The short version of my response to this is: “Yes! Exactly! That’s a feature, not a bug!” On to the longer version.

This argument, as a question of semantics, is fundamentally doomed to remain unresolved, unless someone can magically provide an exact definition of DSL that a) has no imprecision, and b) everyone agrees with. I’ll just pass on waiting for that to happen, and make my own observation:

A set of function calls in an existing language is generally preferable to a completely separate language. Particularly if it’s the language that you’re using to write the rest of your system. Sure, there are cases where using a specialized language is the thing to do, but over the last few years I’ve come to have a lot more - what’s the word? respect? fear? caution? – anyway hesitance around introducing additional languages into the development process. It’s not rare to see C#, SQL, XSLT, XPath, NAnt XML, regular expressions, and four or five other grammars floating around in the development lifecycle of a single process, and it’s got a real price. If nothing else, it means that not everyone can work on every part of the system. Throw in the fact that some of those are hard to debug, or have conflicting metaphors, or different performance characteristics, and it adds up.
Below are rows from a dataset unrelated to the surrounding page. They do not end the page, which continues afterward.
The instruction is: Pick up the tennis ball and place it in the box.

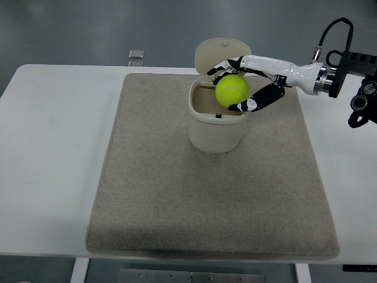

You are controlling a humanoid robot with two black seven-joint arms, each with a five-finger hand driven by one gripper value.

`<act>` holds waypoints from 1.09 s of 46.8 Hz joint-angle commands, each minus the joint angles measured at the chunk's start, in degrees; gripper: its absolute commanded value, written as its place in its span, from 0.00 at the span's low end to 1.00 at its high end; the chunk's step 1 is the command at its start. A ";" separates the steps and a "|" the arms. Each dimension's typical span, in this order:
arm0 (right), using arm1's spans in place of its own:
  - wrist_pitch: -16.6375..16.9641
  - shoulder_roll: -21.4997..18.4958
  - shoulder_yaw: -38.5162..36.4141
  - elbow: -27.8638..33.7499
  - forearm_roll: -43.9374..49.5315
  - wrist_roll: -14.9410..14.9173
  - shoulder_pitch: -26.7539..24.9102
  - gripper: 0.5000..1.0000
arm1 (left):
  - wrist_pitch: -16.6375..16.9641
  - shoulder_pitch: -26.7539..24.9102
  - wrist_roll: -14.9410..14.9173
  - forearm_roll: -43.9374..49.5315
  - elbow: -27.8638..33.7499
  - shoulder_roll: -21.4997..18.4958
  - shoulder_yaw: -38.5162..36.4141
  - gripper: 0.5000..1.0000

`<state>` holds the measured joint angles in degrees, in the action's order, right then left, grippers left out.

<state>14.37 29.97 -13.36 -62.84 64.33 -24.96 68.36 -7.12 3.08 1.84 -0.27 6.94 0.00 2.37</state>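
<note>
While the right hand [250,82] holds the tennis ball [232,91] with curled fingers over the open box [215,127], placing comes next: open the fingers and let it drop.

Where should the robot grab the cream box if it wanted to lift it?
Probably around the box's rounded lower wall, coming from the front or left. The open lid stands up behind, and the right hand with the tennis ball crowds the right rim.
</note>
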 commanded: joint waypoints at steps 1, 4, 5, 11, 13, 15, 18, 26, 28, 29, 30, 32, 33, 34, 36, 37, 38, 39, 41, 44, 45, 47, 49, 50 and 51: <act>0.13 0.00 0.01 0.00 0.00 0.00 -0.07 0.72 | 0.00 0.00 0.00 0.01 0.00 0.00 0.00 0.99; 0.13 0.00 0.01 0.00 -0.08 -0.09 -0.07 0.72 | 0.00 0.00 0.00 0.01 0.00 0.00 0.00 0.99; 0.13 0.00 0.01 0.00 0.00 -0.09 -0.07 0.72 | 0.00 0.00 0.00 0.01 0.00 0.00 0.00 0.99; 0.65 0.18 -0.08 0.00 -0.17 -0.17 -0.15 0.72 | 0.00 0.00 0.00 0.01 0.00 0.00 0.00 0.99; 1.01 0.26 -0.08 0.00 -0.17 -0.35 -0.15 0.72 | 0.00 0.00 0.00 0.01 0.00 0.00 0.00 0.99; 1.62 0.35 -0.08 0.00 -0.52 -0.35 -0.15 0.72 | 0.00 0.00 0.00 0.01 0.00 0.00 0.00 0.99; 3.20 0.53 -0.17 0.00 -2.01 -0.44 -0.15 0.72 | 0.00 0.00 0.00 0.01 0.00 0.00 0.00 0.99; 11.63 1.84 -0.70 0.00 -10.53 0.00 0.46 0.72 | 0.00 0.00 0.00 0.01 0.00 0.00 0.00 0.99; 13.04 2.55 -0.79 0.00 -12.29 0.00 0.55 0.73 | 0.00 0.00 0.00 0.01 0.00 0.00 0.00 0.99; 13.57 2.90 -0.79 0.00 -13.00 0.00 0.55 0.76 | 0.00 0.00 0.00 0.01 0.00 0.00 0.00 0.99; 14.27 3.25 -0.87 0.00 -13.70 0.00 0.55 0.79 | 0.00 0.00 0.00 0.01 0.00 0.00 0.00 0.99; 15.59 3.95 -0.87 -0.09 -15.02 0.00 0.64 0.80 | 0.00 0.00 0.00 0.01 0.00 0.00 0.00 0.99; 16.38 4.30 -0.96 0.00 -15.64 0.00 0.64 0.80 | 0.00 0.00 0.00 0.01 0.00 0.00 0.00 0.99; 17.26 4.74 -1.22 -0.09 -16.16 0.00 0.64 0.80 | 0.00 0.00 0.00 0.01 0.00 0.00 0.00 0.99; 19.10 5.53 -2.01 0.00 -17.48 0.00 0.64 0.80 | 0.00 0.00 0.00 0.01 0.00 0.00 0.00 0.99; 19.98 5.89 -2.54 0.00 -18.10 -0.08 0.64 0.80 | 0.00 0.00 0.00 0.01 0.00 0.00 0.00 0.99; 20.63 6.15 -3.07 0.00 -18.80 0.00 0.55 0.80 | 0.00 0.00 0.00 0.01 0.00 0.00 0.00 0.99; 20.63 6.41 -3.68 0.00 -19.50 0.00 0.55 0.80 | 0.00 0.00 0.00 0.01 0.00 0.00 0.00 0.99; 20.63 6.68 -4.39 0.00 -20.73 0.00 0.55 0.80 | 0.00 0.00 0.00 0.01 0.00 0.00 0.00 0.99; 20.63 7.03 -4.65 0.09 -22.40 0.00 0.55 0.80 | 0.00 0.00 0.00 0.01 0.00 0.00 0.00 0.99; 20.63 7.12 -4.91 0.09 -23.02 -0.08 0.55 0.80 | 0.00 0.00 0.00 0.01 0.00 0.00 0.00 0.99; 20.63 7.12 -5.53 0.35 -24.25 -0.08 0.55 0.80 | 0.00 0.00 0.00 0.01 0.00 0.00 0.00 0.99; 20.63 7.12 -6.23 0.61 -25.57 -0.09 0.46 0.80 | 0.00 0.00 0.00 0.01 0.00 0.00 0.00 0.99; 20.63 7.12 -6.58 0.70 -26.27 -0.09 0.37 0.80 | 0.00 0.00 0.00 0.01 0.00 0.00 0.00 0.99; 20.63 7.21 -6.93 0.96 -26.97 0.00 0.20 0.80 | 0.00 0.00 0.00 0.01 0.00 0.00 0.00 0.99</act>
<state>35.01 37.07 -19.23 -62.40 39.48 -25.01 68.85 -7.12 3.08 1.86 -0.27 6.94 0.00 2.37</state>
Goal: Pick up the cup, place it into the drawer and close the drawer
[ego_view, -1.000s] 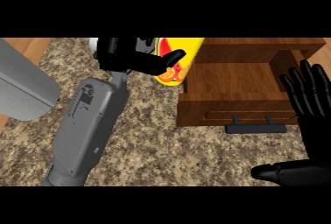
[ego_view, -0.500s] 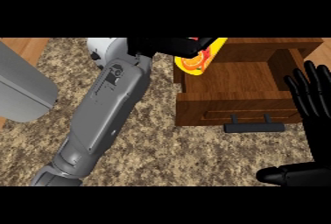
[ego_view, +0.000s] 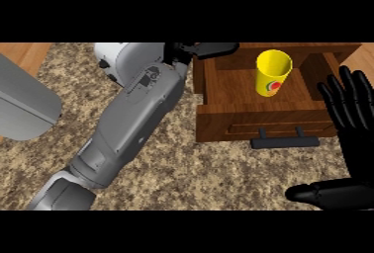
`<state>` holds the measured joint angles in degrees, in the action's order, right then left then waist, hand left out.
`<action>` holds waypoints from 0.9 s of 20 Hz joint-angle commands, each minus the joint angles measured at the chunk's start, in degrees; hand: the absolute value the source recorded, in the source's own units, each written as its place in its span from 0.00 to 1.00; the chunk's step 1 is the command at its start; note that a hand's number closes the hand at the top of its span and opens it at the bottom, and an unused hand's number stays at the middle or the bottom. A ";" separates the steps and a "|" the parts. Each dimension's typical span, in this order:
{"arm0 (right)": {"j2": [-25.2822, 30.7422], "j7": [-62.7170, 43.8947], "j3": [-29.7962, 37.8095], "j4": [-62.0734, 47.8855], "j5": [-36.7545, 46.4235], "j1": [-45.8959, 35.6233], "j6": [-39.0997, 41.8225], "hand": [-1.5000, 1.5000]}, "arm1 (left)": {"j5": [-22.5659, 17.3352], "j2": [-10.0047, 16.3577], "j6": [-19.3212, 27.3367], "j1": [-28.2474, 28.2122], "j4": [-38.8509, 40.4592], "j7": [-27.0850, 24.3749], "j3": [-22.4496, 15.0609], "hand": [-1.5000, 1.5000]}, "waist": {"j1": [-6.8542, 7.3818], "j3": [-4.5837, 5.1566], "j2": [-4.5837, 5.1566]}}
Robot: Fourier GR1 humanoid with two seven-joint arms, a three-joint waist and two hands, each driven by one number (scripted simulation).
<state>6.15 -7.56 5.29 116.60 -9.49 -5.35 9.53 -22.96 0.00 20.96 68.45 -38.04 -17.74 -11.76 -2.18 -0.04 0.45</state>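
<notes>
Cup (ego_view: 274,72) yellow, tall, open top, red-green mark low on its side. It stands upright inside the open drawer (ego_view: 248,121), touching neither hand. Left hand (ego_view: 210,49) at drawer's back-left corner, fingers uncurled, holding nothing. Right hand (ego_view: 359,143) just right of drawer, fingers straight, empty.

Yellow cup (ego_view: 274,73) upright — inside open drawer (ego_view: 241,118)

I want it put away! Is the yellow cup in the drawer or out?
In. The cup stands upright inside the open drawer, its base on the wooden floor.
</notes>
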 commanded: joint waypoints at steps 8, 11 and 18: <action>-0.92 2.80 -0.31 -3.02 0.10 -0.96 0.44 0.00 | -7.03 0.00 0.83 5.14 13.60 -4.86 -9.43 1.00 | -1.40 -0.02 0.39; 1.21 0.04 0.38 -0.98 -2.14 -2.85 1.89 0.00 | -8.14 0.00 0.70 9.22 17.25 -3.61 -9.83 1.00 | -2.89 -0.04 0.76; 1.13 -0.79 0.50 -2.92 -3.34 -4.73 2.01 0.00 | -8.93 0.00 5.16 8.20 17.60 -1.48 -19.38 1.00 | -3.90 -0.07 0.95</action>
<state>6.44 -6.93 4.92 113.51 -11.22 -8.96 11.09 -32.03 0.00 25.01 76.10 -22.48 -19.24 -28.05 -5.72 -0.11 1.27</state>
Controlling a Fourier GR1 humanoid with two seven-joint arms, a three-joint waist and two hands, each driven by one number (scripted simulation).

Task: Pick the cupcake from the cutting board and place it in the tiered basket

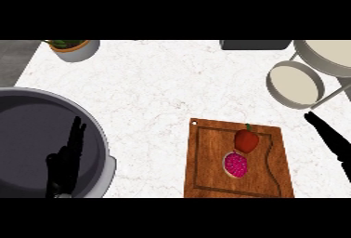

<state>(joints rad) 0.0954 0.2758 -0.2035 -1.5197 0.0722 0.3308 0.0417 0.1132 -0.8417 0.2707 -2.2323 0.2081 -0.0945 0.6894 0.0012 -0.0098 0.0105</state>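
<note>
The cupcake [236,164], with pink frosting, lies on the brown wooden cutting board [205,162] at the lower middle-right. A red bell pepper [247,140] with a green stem sits just above it, touching it. The tiered basket [296,85], with white round trays on a grey frame, stands at the upper right. My right hand [332,139] is open, fingers straight, just right of the board and below the basket's lower tray. My left hand [66,160] is open with fingers up at the lower left, over the dark pot.
A large dark grey pot [103,139] fills the lower left. A potted plant [70,48] stands at the top left. A dark grey object [255,44] shows at the top edge, left of the basket. The counter [158,83] is white marble.
</note>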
So yes, one of the reasons that I’m excited about Clojure is that it’s a Lisp, and as a Lisp it is flexible enough to adapt to the point where I often don’t need a DSL. Or, if you like, where my DSL is also a Lisp. That doesn’t mean “I never want to use a DSL” or “I always want to use Lisp” – all things in moderation. It certainly doesn’t mean “You shouldn’t use M” – how the hell would I know what you need? But for me, I think it’s nice to have a tool that gives me the choice.